As a reporter in the countryside in the previous elections, I observed with mirth the frustration some election observers were met with during the campaign and actual voting exercise. They always seemed to have come with an election template only to find that it is obsolete when applied here.

Many come with an expectation of sudden violence, incidents of vote buying, fights at polling stations, name it. Frozen expectations! With this background, I could understand the lamentations of the two young men about a ‘boring’ campaign. Civic awareness of Rwandans seems to have reached a much higher level. Indications are many.

The orderliness with which elections are held has puzzled many. Observers almost ran out of superlatives to describe the last Presidential election. Many described it as ‘a celebration.’ Polling stations were decorated by the local people who are the voters.  People turned up as early as 5am on Election Day to cast their votes in time and return to their farms. Election turn-up was put at over 97 per cent.

And when it was suspected to be too good to be true, a rather silly explanation was conjured to explain this orderliness. ‘People were forced to behave’ was the brazen excuse. That was then.

But another interesting debate that this election has generated is the way our Honourable Members of Parliament are elected. In its current form, the Chamber of Deputies comprises of 80 members. Of these, 53 are elected directly through a closed list Proportional Representation (PR) system.

Individual candidates can run for elections but just like the party list, each candidate has to have at least 5% of the votes. Twenty-four seats are provided for women through indirect elections, two for youth and one seat for the representative of the disabled.

The feeling from some circles that the current system is not representative enough is not founded. The current system is egalitarian, it provides for power sharing and consensus building. Systems like ‘winner–takes-all’ would disadvantage small parties that don’t have the clout to compete favourably in an election.

The PR system makes it possible for people to vote for programmes instead of individuals. It’s amazing what people can base on to vote especially in our budding democracies. Some will vote for people because they are their tribesmen, relatives or even cast their vote basing on looks (beautiful, handsome).

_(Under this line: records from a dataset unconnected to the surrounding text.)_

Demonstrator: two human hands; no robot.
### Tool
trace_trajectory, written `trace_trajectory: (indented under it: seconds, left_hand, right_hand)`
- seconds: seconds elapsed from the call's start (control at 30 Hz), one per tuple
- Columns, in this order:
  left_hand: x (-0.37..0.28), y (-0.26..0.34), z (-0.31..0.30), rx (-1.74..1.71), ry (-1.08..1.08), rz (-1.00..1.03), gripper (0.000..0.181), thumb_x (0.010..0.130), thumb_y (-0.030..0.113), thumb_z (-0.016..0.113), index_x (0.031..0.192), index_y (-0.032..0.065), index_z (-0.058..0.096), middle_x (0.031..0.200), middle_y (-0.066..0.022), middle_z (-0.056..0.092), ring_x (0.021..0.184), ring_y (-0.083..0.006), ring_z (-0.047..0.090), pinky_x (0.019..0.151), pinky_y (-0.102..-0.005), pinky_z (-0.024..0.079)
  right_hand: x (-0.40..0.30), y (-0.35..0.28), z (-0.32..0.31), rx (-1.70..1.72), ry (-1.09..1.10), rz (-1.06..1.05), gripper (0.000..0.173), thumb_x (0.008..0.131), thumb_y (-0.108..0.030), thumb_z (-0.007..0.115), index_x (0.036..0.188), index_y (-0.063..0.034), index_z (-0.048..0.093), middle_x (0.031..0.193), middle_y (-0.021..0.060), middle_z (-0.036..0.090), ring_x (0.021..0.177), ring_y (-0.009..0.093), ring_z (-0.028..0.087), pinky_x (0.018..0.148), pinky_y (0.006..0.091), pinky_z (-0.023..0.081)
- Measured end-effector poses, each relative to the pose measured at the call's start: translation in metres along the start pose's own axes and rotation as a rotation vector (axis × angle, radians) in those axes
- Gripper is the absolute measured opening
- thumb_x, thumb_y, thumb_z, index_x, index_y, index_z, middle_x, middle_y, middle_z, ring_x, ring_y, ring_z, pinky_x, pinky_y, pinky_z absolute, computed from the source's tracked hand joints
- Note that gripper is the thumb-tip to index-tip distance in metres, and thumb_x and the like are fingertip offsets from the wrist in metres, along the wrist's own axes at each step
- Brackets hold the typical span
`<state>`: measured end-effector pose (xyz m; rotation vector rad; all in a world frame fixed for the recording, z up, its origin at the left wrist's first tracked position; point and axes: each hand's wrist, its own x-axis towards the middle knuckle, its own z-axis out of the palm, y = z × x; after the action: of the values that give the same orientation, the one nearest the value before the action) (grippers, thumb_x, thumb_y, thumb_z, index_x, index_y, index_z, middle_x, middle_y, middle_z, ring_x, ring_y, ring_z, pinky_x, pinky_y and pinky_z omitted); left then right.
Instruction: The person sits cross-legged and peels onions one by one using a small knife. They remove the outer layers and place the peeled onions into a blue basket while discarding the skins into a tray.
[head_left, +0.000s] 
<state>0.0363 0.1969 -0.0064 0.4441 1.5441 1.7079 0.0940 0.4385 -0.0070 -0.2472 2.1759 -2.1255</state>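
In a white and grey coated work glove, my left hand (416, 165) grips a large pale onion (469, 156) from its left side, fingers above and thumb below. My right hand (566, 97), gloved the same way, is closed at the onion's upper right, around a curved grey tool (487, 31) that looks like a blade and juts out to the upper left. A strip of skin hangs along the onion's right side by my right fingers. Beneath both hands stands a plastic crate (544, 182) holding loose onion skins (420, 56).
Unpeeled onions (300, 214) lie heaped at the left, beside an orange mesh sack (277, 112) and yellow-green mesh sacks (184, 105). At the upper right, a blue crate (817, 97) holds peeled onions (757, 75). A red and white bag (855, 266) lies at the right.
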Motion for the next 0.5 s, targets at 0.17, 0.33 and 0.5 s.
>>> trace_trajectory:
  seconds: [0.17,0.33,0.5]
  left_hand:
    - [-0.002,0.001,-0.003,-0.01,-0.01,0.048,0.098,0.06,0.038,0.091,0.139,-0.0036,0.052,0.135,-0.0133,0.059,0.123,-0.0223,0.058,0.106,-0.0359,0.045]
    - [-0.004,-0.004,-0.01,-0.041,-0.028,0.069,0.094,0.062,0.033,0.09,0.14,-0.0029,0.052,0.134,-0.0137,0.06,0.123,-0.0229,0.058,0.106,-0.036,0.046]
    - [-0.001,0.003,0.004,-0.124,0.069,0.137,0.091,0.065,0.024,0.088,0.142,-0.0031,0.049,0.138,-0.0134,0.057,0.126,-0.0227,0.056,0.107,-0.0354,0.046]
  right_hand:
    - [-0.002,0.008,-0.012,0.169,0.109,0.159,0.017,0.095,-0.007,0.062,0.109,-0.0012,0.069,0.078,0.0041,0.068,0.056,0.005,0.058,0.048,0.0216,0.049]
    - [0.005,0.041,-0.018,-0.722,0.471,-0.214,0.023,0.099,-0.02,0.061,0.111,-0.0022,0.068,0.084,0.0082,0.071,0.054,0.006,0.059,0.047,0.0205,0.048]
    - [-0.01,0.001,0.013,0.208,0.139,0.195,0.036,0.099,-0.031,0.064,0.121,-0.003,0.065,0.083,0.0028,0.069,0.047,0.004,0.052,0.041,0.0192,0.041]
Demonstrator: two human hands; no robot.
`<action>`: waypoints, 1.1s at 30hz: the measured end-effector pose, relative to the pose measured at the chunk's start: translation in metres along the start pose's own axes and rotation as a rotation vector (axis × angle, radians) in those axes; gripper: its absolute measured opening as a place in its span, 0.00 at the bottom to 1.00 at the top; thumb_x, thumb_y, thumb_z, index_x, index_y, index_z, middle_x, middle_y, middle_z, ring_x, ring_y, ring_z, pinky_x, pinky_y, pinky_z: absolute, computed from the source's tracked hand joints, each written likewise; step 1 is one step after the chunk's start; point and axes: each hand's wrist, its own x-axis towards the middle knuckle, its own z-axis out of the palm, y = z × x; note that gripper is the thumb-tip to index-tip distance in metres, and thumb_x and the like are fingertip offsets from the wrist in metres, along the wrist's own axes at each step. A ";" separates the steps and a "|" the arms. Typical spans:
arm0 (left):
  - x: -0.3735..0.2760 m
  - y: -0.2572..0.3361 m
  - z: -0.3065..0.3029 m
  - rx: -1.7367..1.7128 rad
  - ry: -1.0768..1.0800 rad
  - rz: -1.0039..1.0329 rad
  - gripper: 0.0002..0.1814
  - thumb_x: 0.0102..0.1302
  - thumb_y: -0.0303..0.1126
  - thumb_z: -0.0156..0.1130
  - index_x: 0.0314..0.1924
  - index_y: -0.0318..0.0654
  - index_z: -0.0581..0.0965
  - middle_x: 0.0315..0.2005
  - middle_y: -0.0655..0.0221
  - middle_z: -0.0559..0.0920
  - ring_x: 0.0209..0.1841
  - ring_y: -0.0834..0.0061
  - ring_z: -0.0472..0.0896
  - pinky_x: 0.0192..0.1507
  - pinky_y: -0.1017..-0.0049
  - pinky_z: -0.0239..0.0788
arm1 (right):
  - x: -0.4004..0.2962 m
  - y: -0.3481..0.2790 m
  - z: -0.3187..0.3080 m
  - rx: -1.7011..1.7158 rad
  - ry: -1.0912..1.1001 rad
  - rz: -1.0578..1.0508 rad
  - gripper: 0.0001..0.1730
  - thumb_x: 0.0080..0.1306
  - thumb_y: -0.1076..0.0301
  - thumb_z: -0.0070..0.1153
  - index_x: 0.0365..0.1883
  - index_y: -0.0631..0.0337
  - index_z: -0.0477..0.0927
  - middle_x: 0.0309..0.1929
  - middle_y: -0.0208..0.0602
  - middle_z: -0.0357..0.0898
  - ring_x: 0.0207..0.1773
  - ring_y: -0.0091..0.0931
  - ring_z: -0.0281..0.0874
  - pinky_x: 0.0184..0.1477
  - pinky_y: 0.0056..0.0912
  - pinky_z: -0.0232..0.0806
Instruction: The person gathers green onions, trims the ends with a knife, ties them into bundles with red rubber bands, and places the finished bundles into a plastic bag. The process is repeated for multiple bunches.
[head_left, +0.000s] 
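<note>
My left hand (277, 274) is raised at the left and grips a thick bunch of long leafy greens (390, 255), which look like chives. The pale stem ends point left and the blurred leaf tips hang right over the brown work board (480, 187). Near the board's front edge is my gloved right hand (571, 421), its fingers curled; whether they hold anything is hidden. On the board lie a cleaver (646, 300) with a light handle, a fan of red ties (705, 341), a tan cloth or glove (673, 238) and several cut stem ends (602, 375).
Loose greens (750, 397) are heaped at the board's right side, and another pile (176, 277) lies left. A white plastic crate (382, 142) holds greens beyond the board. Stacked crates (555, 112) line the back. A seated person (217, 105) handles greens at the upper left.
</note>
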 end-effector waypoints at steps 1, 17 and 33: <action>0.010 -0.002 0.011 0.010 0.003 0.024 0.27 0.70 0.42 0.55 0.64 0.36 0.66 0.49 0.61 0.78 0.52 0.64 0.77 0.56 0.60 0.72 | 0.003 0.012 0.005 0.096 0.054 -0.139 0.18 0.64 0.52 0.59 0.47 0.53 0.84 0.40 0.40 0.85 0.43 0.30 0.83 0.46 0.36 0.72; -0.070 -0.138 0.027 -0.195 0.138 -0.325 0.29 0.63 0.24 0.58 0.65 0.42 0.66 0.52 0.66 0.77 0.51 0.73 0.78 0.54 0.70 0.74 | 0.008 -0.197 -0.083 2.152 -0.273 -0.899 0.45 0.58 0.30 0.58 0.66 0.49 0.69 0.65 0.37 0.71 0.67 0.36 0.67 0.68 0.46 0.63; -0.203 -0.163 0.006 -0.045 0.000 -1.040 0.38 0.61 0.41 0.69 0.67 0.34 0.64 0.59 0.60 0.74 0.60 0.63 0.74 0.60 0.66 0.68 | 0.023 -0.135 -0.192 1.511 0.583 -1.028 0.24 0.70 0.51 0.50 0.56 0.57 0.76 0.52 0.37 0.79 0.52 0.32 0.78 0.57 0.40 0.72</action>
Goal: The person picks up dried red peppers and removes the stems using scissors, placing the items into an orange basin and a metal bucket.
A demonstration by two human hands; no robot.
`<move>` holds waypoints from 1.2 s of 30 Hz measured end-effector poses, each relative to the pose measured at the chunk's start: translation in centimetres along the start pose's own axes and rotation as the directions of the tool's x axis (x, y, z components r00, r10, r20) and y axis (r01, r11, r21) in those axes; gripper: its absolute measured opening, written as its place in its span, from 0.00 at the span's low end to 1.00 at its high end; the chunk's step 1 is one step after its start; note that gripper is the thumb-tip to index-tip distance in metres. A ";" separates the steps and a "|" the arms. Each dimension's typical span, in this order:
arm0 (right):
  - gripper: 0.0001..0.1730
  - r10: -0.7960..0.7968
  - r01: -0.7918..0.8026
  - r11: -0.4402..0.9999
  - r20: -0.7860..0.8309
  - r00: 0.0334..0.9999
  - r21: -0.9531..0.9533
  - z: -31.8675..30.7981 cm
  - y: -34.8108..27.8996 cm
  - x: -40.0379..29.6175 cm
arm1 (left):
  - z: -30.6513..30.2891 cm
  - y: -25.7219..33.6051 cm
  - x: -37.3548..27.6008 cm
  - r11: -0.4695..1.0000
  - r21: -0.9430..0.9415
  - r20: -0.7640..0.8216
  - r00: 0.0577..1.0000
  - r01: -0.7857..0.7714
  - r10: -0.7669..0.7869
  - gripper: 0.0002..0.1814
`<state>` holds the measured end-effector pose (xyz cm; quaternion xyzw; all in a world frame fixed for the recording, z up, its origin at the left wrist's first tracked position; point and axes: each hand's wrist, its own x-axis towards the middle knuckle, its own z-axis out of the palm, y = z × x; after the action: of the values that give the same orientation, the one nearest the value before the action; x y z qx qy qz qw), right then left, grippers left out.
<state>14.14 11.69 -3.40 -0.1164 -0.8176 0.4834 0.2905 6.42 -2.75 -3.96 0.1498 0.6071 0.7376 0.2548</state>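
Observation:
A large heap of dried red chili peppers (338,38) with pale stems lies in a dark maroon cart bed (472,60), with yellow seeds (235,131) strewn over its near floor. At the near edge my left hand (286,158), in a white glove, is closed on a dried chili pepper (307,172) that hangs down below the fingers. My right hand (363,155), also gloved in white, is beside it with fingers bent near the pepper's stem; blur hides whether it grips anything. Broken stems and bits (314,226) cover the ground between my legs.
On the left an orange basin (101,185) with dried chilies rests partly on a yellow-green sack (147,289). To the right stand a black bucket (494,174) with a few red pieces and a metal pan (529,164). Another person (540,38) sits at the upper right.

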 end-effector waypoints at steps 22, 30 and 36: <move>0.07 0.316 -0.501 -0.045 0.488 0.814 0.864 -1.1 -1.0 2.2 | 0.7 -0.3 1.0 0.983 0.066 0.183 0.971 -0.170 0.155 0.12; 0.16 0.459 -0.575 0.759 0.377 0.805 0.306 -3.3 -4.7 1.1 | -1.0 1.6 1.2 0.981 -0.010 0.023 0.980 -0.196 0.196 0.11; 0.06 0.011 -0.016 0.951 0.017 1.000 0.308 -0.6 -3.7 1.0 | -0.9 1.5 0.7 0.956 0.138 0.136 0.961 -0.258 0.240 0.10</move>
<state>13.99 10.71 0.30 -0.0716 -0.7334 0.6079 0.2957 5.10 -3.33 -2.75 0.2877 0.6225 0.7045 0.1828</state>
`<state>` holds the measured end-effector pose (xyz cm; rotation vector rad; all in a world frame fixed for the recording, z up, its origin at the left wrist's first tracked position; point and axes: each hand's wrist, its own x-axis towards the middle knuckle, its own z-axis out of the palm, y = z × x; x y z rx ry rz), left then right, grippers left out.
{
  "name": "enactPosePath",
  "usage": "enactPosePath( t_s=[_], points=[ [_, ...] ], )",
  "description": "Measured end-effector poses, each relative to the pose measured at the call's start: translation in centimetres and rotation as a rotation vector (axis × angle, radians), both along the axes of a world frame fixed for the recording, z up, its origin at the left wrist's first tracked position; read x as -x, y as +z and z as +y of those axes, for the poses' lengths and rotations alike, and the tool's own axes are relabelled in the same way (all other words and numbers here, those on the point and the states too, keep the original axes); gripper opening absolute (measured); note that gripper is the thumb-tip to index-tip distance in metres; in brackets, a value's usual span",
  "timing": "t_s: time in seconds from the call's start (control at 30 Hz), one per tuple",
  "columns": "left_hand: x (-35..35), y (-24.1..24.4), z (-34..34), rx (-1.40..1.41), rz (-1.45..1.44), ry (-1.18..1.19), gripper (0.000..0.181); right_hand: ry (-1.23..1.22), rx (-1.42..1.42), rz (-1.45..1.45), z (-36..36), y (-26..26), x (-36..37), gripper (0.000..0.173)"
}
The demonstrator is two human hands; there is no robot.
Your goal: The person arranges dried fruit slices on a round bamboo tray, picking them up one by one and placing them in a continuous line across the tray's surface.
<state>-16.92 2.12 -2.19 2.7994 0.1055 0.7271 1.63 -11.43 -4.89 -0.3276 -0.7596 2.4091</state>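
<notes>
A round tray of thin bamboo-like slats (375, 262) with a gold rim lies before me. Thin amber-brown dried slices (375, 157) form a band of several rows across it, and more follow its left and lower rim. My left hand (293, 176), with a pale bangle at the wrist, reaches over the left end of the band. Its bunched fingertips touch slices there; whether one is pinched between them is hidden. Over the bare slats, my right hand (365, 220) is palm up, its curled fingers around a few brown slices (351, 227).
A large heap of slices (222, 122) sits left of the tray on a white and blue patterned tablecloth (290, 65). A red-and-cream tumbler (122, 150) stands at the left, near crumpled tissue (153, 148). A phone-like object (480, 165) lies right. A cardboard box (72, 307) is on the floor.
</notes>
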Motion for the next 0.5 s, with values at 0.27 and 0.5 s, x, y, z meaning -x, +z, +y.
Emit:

This is what the PR system to some extent eliminates.

Some criticism has been levelled on the size of our parliament with some pushing for a much bigger number. On the contrary, with a petite Parliament whose involvement is at national up to district level, the decentralisation drive gives councillors in districts a greater role in representing the views of the people they lead.

The current system only needs to be made better so as to enable parliament to be more responsive to the needs of the citizenry.

As for today’s polls, may the best programmes win.